I hope that David Frum is right and that the Tea Party movement, which is growing in numbers and ferocity, will hit its limit, experience an Icarus moment, and plunge back into the fringe of American politics where pugnacious, jingoistic, narrow band nationalism has always lurked.

But there is no guarantee of this. A prominent mega-funder of the political left recently told me that he had miscalculated about a number of things in the last election. One of these was that he thought that electorally smashing the increasingly manic right wing that had hijacked the Republican Party and dislodged the more moderate, straight-talking John McCain in favor of the McCain that empowered and unleashed Sarah Palin would produce a more reasonable GOP.

He told me that “their political loss didn’t teach the Republicans anything; they actually got much worse.”

For what it’s worth, I think Frum is right and the mega-funder just needs to have a bit more patience. Parties rarely move to the center immediately after a big defeat. Usually it takes two or three before they finally get the message, and on that metric Republicans aren’t due for a move to the center until sometime after 2012.
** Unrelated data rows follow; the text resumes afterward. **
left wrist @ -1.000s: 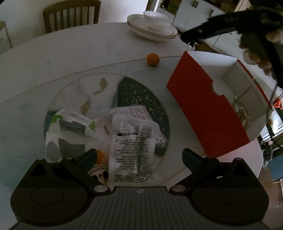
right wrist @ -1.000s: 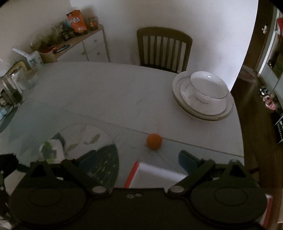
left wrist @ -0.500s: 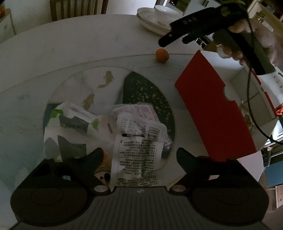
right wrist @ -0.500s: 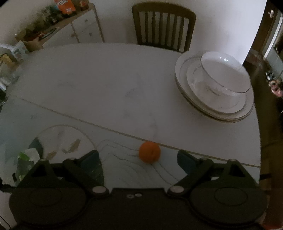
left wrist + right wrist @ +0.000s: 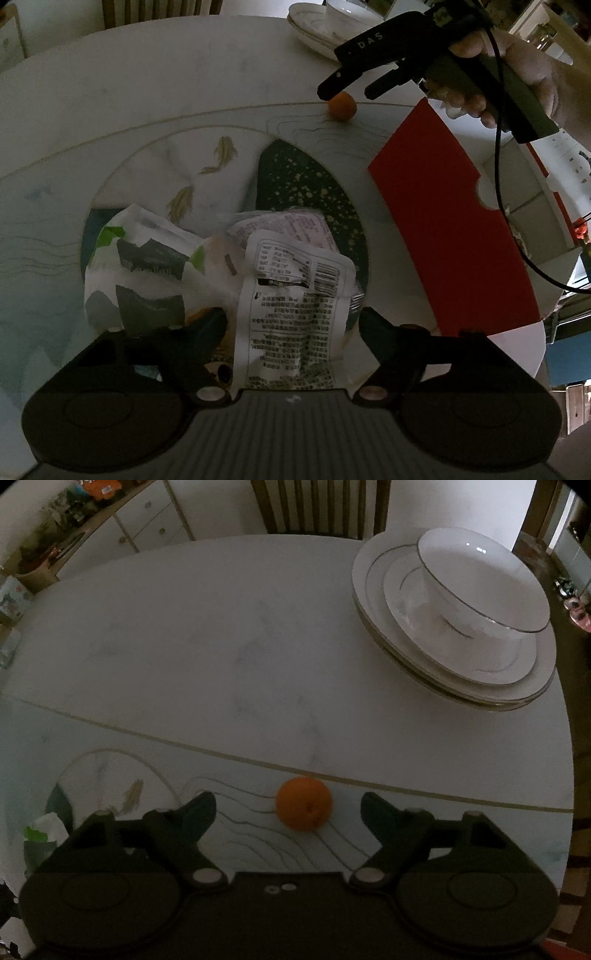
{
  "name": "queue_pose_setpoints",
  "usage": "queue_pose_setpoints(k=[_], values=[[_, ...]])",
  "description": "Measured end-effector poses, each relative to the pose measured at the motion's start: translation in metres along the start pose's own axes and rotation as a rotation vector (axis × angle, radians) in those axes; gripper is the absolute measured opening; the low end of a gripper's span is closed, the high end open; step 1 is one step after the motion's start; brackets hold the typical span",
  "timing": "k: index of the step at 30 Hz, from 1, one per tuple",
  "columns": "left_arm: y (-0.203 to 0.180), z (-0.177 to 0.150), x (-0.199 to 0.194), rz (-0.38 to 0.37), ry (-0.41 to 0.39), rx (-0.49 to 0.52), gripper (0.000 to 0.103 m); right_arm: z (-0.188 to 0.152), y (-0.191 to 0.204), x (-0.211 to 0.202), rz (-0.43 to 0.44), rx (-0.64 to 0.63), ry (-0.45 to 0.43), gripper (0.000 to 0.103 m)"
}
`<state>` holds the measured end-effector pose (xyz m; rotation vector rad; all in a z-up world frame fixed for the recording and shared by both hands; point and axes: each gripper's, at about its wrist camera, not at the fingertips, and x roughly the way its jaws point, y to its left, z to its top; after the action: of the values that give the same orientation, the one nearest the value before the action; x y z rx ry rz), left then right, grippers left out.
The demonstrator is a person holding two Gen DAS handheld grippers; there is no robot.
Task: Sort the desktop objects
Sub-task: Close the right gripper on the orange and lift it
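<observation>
A white snack packet with black print (image 5: pixel 291 306) lies on top of a pile of wrappers, between the fingers of my left gripper (image 5: pixel 291 325). The jaws are closing, and a little room shows on each side of the packet. A small orange (image 5: pixel 303 804) sits on the marble table (image 5: pixel 221 646), between the fingers of my right gripper (image 5: pixel 288 808). Those jaws are closing too, and neither pad touches the fruit. In the left wrist view the right gripper (image 5: pixel 343 92) hovers just over the orange (image 5: pixel 341 106), held by a person's hand (image 5: pixel 517 74).
A red box (image 5: pixel 443 221) with a white inside stands open at the right of the pile. A green-and-white bag (image 5: pixel 140 266) and a pink packet (image 5: pixel 291 225) lie in the pile. Stacked plates with a bowl (image 5: pixel 461 627) sit far right. A chair (image 5: pixel 321 506) stands behind the table.
The right gripper has come down and forward until the orange sits between its fingers. Both grippers' jaws have narrowed. The left gripper has stayed over the packet pile.
</observation>
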<state>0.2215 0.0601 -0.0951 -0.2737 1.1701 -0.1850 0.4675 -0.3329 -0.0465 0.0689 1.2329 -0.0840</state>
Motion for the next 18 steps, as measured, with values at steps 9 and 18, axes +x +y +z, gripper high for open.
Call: queue_pose_setpoints(k=[9,18], values=[[0.001,0.002,0.0,-0.001,0.008,0.017,0.062,0.004,0.0,0.007,-0.011,-0.003,0.062,0.073],[0.001,0.001,-0.001,-0.007,-0.007,0.023,0.058,0.011,0.004,0.012,-0.035,-0.01,0.1,0.059]])
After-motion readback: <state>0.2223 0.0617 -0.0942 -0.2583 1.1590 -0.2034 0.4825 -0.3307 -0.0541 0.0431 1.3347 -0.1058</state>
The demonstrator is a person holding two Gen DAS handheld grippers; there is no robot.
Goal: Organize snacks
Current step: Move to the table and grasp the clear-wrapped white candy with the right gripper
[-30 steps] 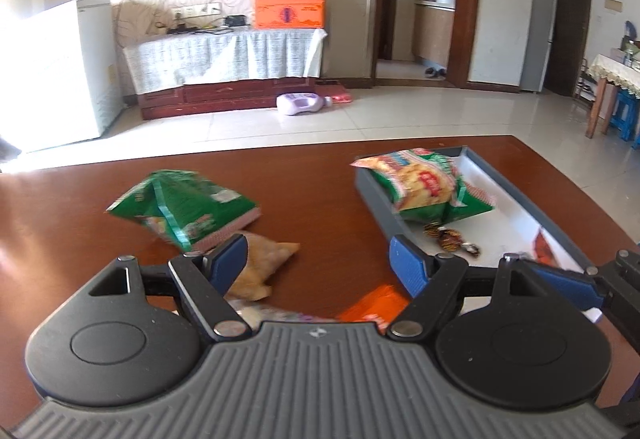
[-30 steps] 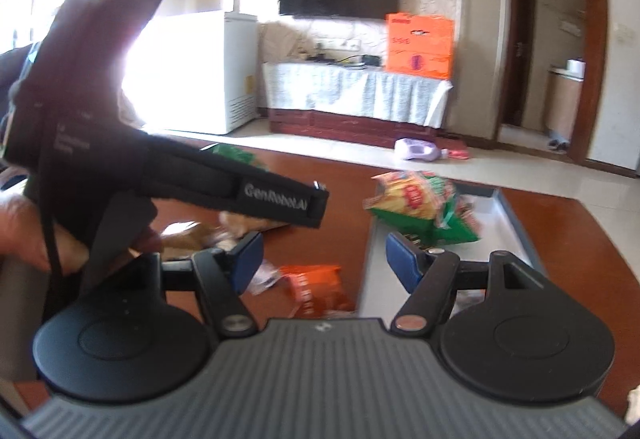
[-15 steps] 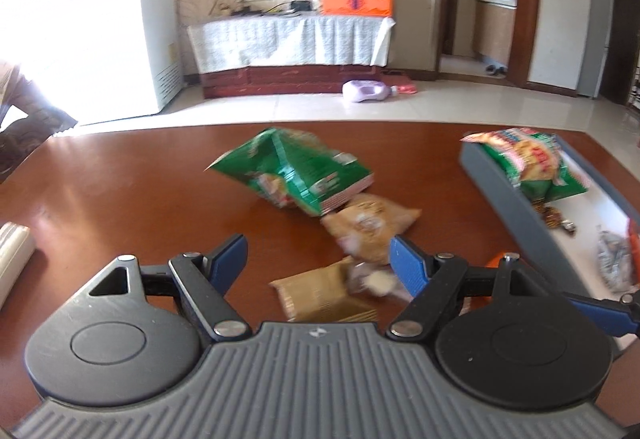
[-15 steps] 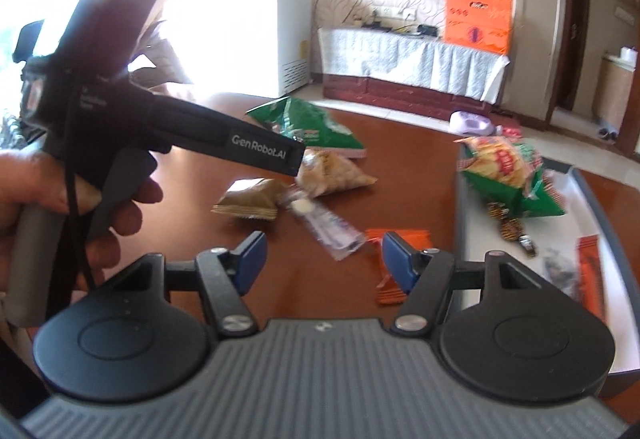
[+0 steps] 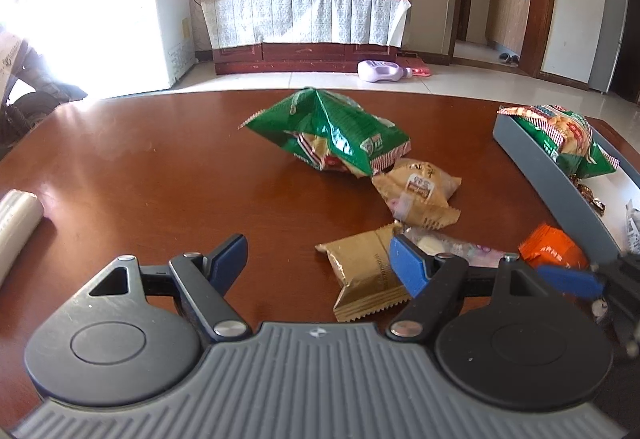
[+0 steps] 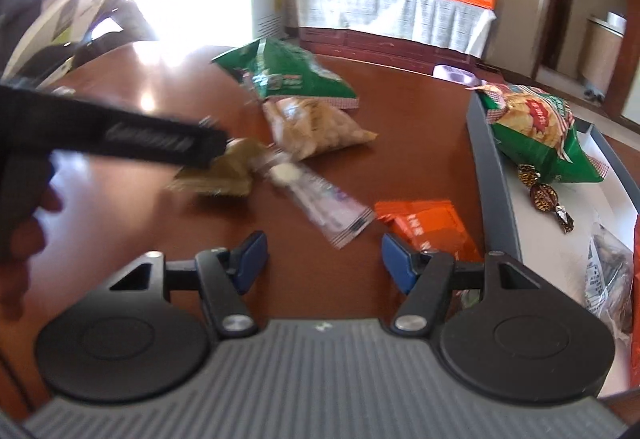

As for the tea parties, they’re nothing new. We’ve seen similar conservative movements flower like clockwork during previous Democratic administrations, and they always burn themselves out after a few years. The tea party movement has ascended faster than its ancestors, partly because of lousy economic conditions and partly because of the power of modern media, and my guess is that their fall will be equally swift when it comes. Glenn Beck and Sarah Palin simply aren’t the kind of people who wear well. Their fifteen minutes aren’t up yet, but they will be within a year or two. More on this later.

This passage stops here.